About two years ago, Michael Englesbe, a surgeon at the University of Michigan’s transplant clinic in Ann Arbor, started noticing something disturbing about his hospital’s sources of organ donations. “It was like, ‘Oh, my gosh, it seems like more and more of our donors, if not the majority, are now overdosed,'” he says. Englesbe and several other surgeons thought about how they might help prevent opioid addiction in the region.
Their solution was a simple prescribing-education program that reduced the number of opioid pills their trainees prescribed, seemingly without leaving their patients in any more pain than before. In a newly published study, Englesbe and his co-workers estimate that, in five months, their program prevented 7,000 excess opioid tablets from being prescribed. Their hope is that, in the process, they averted some opportunities for new opioid misuse. “Overprescribing essentially leaves a lot of pills in the community and that’s how a lot of misusers are introduced to it,” Englesbe says.
He and his team came up with their guidelines after surveying patients who came to the hospital for its most common surgical procedure, a gallbladder removal. The surgeons found that, after their procedures, patients were getting prescribed an average of 40 tablets of prescription painkillers. The average patient took only six. “There’s this big mismatch,” Englesbe says. “It was somewhat unclear, the reasons why we were writing so many.”
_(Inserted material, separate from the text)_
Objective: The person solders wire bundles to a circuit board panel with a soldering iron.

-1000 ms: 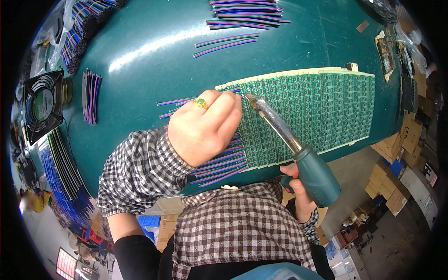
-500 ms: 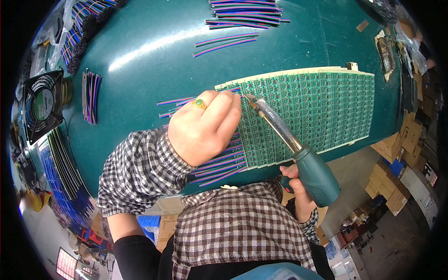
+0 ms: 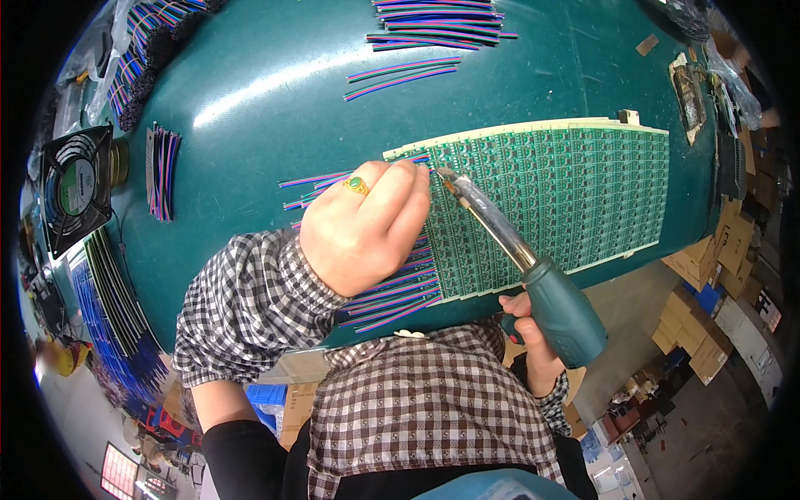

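Note:
My left hand (image 3: 362,221), wearing a ring with a green stone, is closed in a pinch at the left edge of a green circuit board panel (image 3: 550,196). A thin multicoloured ribbon wire (image 3: 310,182) runs in under it, and its end is hidden by my fingers. More ribbon wires (image 3: 392,304) lie side by side below the hand, their right ends on the panel's edge. My right hand (image 3: 536,337) grips a soldering iron (image 3: 567,312) with a dark green body. Its tip reaches up and left over the panel, close beside my left fingertips.
Bundles of ribbon wire (image 3: 437,23) lie at the far side of the green table (image 3: 275,125), with two loose strands nearer. Another bundle (image 3: 164,172) lies left, beside a black fan (image 3: 77,190). Blue wires (image 3: 125,325) hang at the left edge. Cardboard boxes (image 3: 696,333) stand at right.
The soldering iron has shifted very slightly, its tip staying by my left fingertips. My left hand looks unmoved.

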Available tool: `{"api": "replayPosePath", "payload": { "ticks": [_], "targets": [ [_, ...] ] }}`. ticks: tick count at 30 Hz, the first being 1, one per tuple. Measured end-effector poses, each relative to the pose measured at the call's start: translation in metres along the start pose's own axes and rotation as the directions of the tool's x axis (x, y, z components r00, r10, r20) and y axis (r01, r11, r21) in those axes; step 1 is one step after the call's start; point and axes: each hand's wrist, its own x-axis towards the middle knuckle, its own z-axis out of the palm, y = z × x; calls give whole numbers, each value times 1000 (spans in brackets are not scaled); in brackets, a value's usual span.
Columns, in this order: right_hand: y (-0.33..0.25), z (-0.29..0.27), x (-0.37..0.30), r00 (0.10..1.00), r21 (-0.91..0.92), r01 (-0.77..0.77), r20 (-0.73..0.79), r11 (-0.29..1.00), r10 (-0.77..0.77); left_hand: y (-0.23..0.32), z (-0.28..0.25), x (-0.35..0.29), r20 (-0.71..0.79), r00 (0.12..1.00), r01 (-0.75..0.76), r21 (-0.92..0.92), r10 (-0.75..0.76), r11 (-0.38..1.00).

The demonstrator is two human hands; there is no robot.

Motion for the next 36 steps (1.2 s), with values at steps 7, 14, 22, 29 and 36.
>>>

The research team developed new guidelines that suggested hospital staff give out smaller prescriptions and talk to patients about how they should feel after surgery (not in debilitating pain, but sore); the risks of opioid medications; taking non-opioid pain relievers such as acetaminophen or ibuprofen, if possible; and the fact that other people who had the same surgery didn’t tend to need a lot of opioids to recover.
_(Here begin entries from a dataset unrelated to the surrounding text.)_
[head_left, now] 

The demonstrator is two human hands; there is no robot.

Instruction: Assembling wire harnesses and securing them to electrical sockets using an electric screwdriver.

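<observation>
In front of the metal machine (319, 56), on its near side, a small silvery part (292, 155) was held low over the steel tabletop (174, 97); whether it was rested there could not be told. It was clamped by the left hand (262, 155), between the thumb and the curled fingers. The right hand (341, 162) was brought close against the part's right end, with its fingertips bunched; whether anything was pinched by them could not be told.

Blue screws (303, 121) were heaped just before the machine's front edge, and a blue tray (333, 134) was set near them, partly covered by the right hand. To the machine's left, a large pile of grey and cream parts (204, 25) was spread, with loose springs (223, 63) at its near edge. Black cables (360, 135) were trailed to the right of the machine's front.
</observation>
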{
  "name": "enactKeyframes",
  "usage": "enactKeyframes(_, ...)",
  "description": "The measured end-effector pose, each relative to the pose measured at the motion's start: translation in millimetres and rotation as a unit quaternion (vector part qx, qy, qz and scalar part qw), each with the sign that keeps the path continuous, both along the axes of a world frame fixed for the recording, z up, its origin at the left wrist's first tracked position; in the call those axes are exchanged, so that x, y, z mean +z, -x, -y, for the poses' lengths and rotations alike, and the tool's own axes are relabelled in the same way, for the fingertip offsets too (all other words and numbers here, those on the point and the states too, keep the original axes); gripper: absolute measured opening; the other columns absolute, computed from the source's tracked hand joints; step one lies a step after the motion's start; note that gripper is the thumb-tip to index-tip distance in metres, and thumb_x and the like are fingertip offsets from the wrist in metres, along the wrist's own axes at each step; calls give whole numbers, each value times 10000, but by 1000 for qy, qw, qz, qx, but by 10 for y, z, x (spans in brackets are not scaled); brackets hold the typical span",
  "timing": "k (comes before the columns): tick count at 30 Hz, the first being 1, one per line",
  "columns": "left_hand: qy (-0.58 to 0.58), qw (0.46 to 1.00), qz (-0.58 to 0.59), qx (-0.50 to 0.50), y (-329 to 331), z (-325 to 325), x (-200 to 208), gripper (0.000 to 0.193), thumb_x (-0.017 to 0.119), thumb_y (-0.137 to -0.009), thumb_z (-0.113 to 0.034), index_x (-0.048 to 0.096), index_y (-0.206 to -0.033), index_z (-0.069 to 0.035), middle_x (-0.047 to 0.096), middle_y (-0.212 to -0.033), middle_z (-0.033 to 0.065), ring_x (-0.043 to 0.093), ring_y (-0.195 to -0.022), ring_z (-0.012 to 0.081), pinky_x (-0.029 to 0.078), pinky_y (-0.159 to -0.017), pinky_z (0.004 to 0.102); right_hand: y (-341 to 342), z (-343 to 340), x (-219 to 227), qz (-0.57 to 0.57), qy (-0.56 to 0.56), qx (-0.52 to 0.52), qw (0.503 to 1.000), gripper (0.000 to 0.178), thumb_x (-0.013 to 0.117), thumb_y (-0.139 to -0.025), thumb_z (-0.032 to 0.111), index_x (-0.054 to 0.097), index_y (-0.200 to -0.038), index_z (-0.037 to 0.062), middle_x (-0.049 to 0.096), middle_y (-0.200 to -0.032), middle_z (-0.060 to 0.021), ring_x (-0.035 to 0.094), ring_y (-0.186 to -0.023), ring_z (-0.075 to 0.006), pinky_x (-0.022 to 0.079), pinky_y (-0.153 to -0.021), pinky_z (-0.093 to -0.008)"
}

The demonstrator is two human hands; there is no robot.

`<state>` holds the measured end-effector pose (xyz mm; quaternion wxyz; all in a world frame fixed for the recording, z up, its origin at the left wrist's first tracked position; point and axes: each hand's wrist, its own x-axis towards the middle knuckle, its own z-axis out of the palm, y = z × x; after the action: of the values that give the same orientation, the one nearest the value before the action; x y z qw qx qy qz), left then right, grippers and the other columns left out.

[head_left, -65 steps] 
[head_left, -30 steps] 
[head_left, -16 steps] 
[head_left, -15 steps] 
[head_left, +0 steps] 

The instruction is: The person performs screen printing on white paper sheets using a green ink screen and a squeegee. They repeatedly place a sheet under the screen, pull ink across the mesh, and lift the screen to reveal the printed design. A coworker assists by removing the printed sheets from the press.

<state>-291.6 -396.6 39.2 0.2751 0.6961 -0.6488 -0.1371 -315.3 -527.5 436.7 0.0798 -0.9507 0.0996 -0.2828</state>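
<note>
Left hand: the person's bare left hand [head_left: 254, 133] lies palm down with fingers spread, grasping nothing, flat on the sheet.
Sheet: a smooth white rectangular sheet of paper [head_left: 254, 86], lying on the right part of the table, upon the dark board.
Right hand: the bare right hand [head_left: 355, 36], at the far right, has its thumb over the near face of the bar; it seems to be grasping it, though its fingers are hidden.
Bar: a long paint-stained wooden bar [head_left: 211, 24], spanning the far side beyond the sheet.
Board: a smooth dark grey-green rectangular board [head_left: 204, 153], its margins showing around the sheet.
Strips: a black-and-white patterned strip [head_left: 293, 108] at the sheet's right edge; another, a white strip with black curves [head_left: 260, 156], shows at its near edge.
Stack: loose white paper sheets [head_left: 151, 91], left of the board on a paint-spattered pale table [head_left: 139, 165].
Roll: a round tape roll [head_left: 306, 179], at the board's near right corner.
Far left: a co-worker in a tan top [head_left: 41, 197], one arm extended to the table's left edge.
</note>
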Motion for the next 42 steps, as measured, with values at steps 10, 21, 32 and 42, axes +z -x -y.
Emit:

After the change, the team surveyed gallbladder surgery patients again. Folks who came in after the guidelines were implemented got a prescription for 15 pills, on average. They used an average of four pills and didn’t rate their pain any differently from people who had come in before the change. On average, both groups said that their pain was at a level five, on a scale of zero to 10. “In many ways, it was a successful implementation,” Englesbe says.
He and his co-workers are now hoping to take their guidelines statewide, working with the state’s Department of Health and Human Services and Blue Cross Blue Shield of Michigan. “I think there will be a move toward opioid minimization, if not even opioid-free surgery, across the United States, in the coming years,” he says.